再婚
いよいよ西山さんの息子が小学校を卒業する間際になり、西山さんはヤキモキしていた。食事に誘ったり、旅行に誘ったりして男性の機嫌を取る。そんなときに、男性とその頃、同居していた長女(当時26歳)が独立したことがきっかけで、やっと「じゃあ結婚して一緒に暮らそうか」という話になった。
再婚が決まると、西山さんは男性の母親と会うことに。
男性は73歳の母親と2人で実家暮らし。実家は築100年以上経っており、見るからにボロボロだった。男性の父親は約5年前に亡くなっていたが、「家庭をかえり見ず、土建屋の仕事で稼いだお金を全部ギャンブルでスってしまうような人だった」と聞いた。

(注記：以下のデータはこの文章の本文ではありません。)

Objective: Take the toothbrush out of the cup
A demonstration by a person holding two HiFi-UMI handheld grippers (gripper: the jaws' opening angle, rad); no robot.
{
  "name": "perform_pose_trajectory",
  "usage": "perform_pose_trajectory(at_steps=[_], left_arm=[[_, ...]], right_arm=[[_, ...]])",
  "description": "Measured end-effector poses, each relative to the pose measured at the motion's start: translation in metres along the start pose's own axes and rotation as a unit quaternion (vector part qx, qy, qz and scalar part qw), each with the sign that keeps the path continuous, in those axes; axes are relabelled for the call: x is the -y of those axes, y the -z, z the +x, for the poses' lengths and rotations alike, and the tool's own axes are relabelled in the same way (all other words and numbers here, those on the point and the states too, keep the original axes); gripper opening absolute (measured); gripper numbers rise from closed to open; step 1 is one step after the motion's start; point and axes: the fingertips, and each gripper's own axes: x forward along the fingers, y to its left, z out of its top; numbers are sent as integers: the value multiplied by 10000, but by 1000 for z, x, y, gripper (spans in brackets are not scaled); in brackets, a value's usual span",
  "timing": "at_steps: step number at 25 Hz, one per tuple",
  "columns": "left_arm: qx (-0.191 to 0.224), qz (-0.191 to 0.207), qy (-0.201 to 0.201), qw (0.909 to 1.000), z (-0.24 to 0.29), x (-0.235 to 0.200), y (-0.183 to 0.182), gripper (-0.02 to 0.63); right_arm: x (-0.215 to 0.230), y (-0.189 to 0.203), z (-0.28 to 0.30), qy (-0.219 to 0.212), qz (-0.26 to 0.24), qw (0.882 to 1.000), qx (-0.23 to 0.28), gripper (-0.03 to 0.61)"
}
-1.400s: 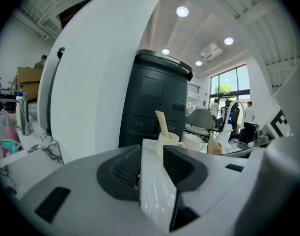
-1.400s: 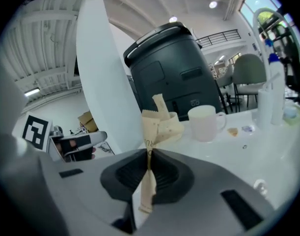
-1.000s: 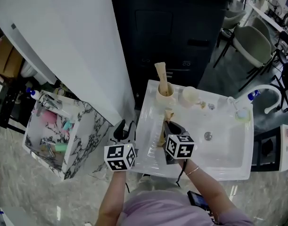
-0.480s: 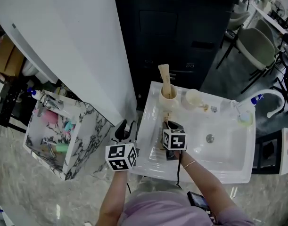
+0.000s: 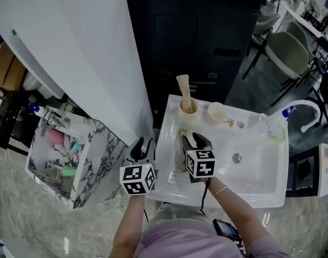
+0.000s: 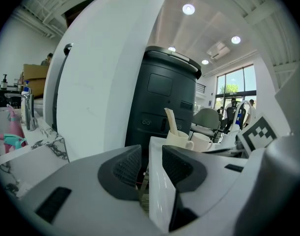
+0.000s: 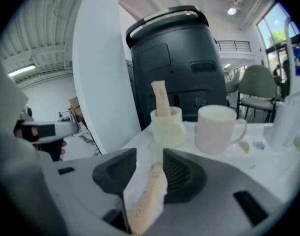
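A cream cup (image 5: 188, 110) stands at the back of the white sink counter (image 5: 169, 184), and a paper-wrapped toothbrush (image 5: 183, 87) sticks up out of it. The right gripper view has the same cup (image 7: 167, 127) and its toothbrush (image 7: 161, 98) straight ahead. My right gripper (image 5: 191, 140) hovers over the counter in front of the cup with its jaws opening. A second wrapped toothbrush (image 7: 149, 193) lies loose between them, leaning toward the right pad. My left gripper (image 5: 141, 147) stays open at the counter's left edge, and that edge (image 6: 157, 191) shows in its gap.
A white mug (image 5: 216, 112) stands right of the cream cup. The basin with its drain (image 5: 237, 157) and a white faucet (image 5: 308, 109) fill the counter's right side. A marble-patterned box (image 5: 72, 149) of toiletries sits on the left, a large dark bin (image 5: 196, 31) behind.
The right jaws have spread apart round the wrapped toothbrush, which was held more upright a second ago and now lies low. The left gripper has not moved.
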Motion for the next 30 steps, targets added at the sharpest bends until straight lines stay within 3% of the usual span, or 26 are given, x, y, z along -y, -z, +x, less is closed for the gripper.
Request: perform_pose_trajectory(at_steps=[5,11,21,30], left_arm=[[47,-7,60,10000,0,4,-3,135],[116,17,127,9999,-1,9,-9,135],[132,8,5,9999,-3,1,-12,135],[87,-56,-135,9999,6,-10,-10,135]], right_arm=[[0,-59,-27,62,-228,9958,884,173],[7,-109,-35,232,-503,9888,1387,184],[22,-165,6,200,-943,9867,1307,202],[18,-167,58,127,-1260,9886,818,229]])
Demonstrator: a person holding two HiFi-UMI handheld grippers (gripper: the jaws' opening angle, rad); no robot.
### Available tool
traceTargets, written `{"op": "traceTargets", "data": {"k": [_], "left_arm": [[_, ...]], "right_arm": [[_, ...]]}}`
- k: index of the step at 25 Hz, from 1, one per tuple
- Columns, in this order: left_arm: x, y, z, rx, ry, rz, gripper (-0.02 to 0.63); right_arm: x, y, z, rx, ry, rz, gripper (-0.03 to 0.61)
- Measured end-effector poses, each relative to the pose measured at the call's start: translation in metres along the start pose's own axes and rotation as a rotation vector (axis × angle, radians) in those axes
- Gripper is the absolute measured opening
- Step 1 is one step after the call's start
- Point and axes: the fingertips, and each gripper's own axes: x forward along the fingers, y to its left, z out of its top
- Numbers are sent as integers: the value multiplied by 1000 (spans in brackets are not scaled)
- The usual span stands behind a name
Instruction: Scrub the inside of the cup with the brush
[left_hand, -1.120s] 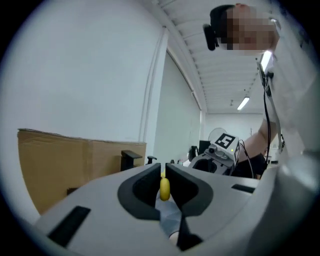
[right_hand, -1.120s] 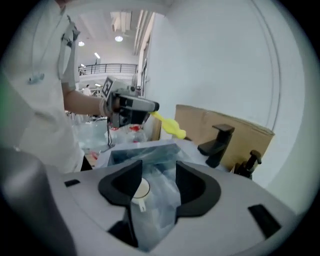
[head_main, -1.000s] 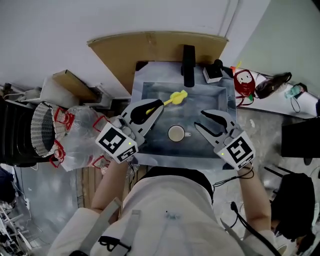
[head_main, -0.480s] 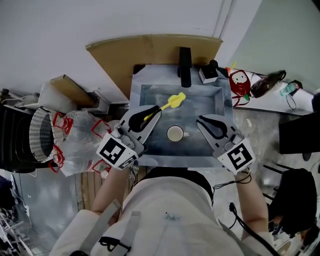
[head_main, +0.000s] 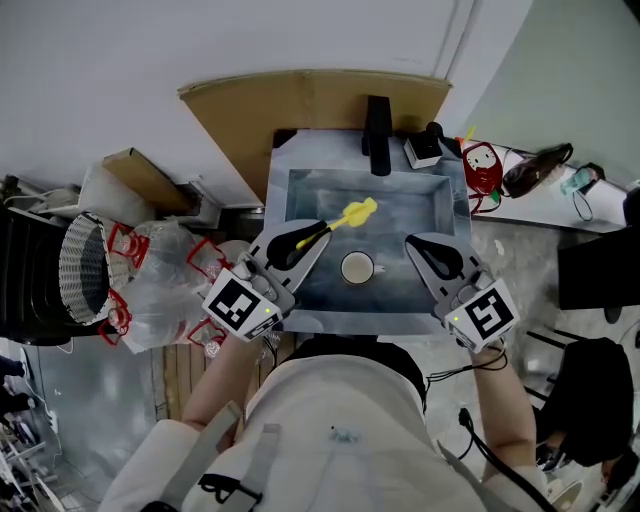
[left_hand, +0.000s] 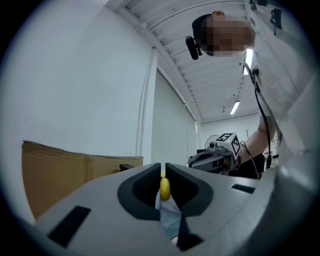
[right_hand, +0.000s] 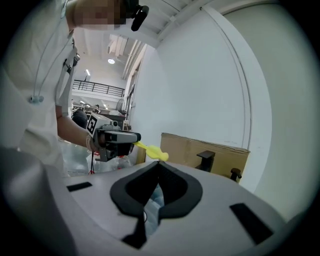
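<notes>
The cup (head_main: 357, 267) stands upright in the middle of the sink (head_main: 415, 212), with bare basin floor around it up to the walls. Over the sink's left part, the left gripper (head_main: 318, 236) is clamped on the handle of the yellow brush (head_main: 352, 215), and the brush head is over the sink's back half. Over the sink's right part, the right gripper (head_main: 412, 243) has just been closing its jaws, which now meet with nothing between them.

The left gripper (head_main: 316, 233) points level, away from the torso (head_main: 340, 430), its jaws pressed together on the thin handle of the brush (head_main: 355, 214). The right gripper (head_main: 411, 242) tips slightly downward, well apart from the left. Its jaws have just closed fully, with nothing between them. The left forearm (head_main: 225, 362) and right forearm (head_main: 506, 395) reach forward.
</notes>
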Motion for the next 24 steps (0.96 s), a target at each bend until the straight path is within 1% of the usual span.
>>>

「父親がお金を家に入れないので、母親は、昼は食事を作る仕事をし、夜は水商売の仕事もして家計を支えていたそうです。大変な苦労をされたとは思いますが、雰囲気や言動が下品で、私は好きになれませんでした。仕事のある息子と一緒に住んでいるのに、住民票は別にして、生活保護を不正受給していることも嫌でした」
その後、西山さんの両親や小学校6年生の息子に会わせるために、男性を実家に連れて行った。西山さんの息子は、「お父さんとお母さんがそろっている家庭に憧れていた」と言い、うれしそうだった。西山さんの76歳の父親は、涙を流して喜んでいた。
しかし男性が帰ったあとのこと。
「玄関を入った途端、キョロキョロと家の中を見回していたのが気になった。何か気味が悪かった」
と、70歳の母親が西山さんにこぼした。そのとき西山さんは気に留めず、笑って聞き流してしまった。だが、このほんの数カ月後には、母親の勘は当たっていたのだと驚かされたのだった。